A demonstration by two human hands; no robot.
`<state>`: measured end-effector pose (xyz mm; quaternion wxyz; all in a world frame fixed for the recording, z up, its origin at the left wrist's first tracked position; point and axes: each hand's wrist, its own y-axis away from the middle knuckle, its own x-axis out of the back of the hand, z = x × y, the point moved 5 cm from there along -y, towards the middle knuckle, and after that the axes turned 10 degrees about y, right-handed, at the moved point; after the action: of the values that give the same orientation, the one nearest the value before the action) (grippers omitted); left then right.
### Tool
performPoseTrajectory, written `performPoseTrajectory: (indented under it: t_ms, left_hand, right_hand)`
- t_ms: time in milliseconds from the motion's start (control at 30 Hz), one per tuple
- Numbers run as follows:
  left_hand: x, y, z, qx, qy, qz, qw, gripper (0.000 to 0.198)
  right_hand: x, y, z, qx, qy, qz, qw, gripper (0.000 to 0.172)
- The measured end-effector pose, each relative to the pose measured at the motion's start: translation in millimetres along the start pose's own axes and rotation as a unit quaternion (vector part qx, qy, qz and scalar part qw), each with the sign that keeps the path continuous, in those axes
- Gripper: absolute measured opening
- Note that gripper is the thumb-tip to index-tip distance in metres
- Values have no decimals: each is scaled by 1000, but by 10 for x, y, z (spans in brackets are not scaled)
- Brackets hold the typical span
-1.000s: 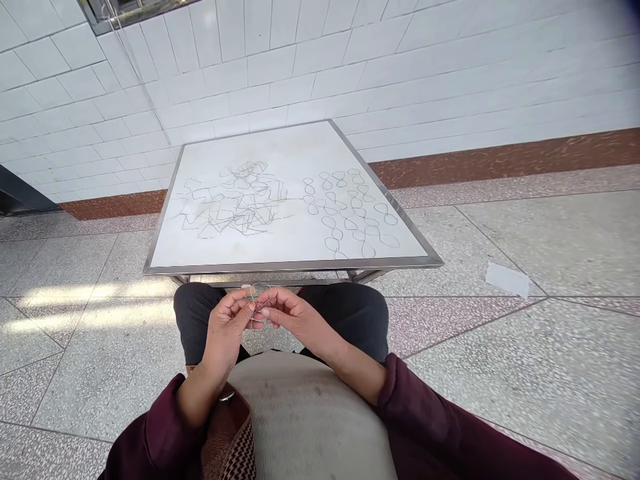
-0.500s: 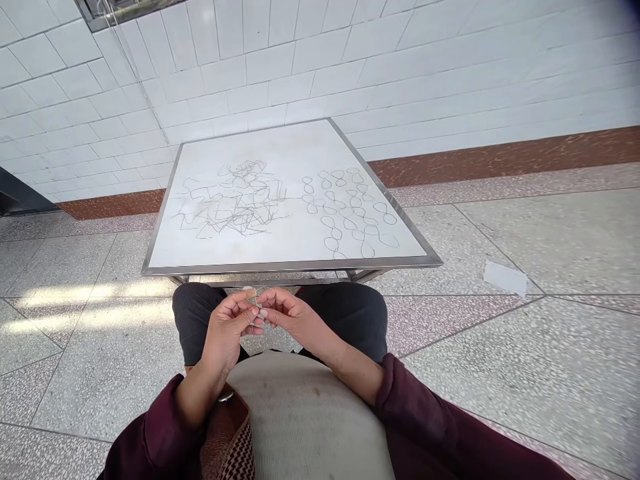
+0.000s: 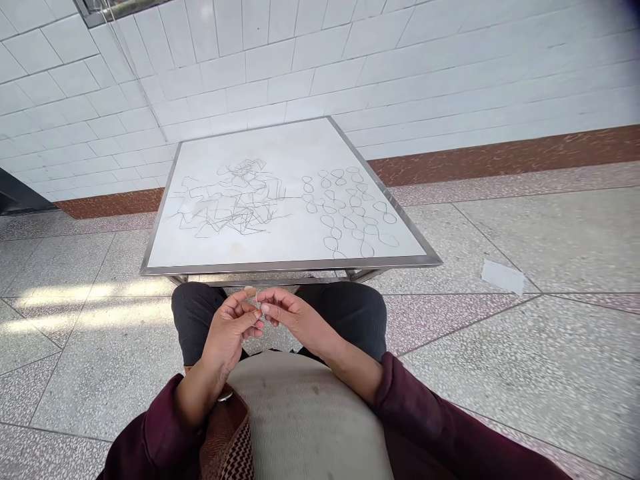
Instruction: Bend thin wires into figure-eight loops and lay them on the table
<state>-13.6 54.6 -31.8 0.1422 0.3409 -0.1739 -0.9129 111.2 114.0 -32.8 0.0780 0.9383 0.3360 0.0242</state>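
Above my lap, my left hand (image 3: 231, 328) and my right hand (image 3: 295, 321) meet fingertip to fingertip. Between them they pinch a thin wire (image 3: 257, 298), mostly hidden by the fingers; its exact shape is too fine to make out. Beyond the hands stands a white-topped table (image 3: 220, 252) with a metal rim. Loose bent wires (image 3: 240, 207) lie in a tangled heap on its left half. Several wires twisted into figure-eight loops (image 3: 357, 233) are spread over the right half.
The table stands near a white tiled wall (image 3: 280, 67) with a brown band at its foot. A pale flat piece (image 3: 503, 277) lies on the speckled floor (image 3: 475, 353) at right. My knees are just below the table's front edge.
My fingers have shifted slightly around the wire, with the right fingertips a little changed in position. The wires on the table have not moved.
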Motion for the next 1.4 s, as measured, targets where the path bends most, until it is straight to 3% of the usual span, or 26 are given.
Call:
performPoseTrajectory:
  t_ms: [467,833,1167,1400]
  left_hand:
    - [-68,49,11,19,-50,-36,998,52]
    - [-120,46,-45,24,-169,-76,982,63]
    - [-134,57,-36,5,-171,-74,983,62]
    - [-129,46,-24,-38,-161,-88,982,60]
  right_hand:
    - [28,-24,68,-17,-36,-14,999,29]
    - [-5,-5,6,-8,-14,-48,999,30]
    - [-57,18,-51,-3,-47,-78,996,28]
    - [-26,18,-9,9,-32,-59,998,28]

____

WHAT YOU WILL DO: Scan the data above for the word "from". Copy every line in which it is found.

FINISHED EXERCISE:
`<state>`: measured end-effector pose (xyz mm; quaternion wxyz; all in a world frame fixed for the recording, z up, its origin at the left wrist's first tracked position; point and axes: each hand's wrist, its own y-axis away from the middle knuckle, its own x-axis out of the back of the hand, z = x × y, the point moved 5 cm from there along -y, towards the middle knuckle, and after that the axes turned 10 degrees about y, right-handed, at the moved point; after the action: of the values that give the same orientation, the one nearest the value before the action) (grippers omitted); left then right.
- t_ms: time in milliseconds from the motion's start (control at 30 Hz), one per tuple

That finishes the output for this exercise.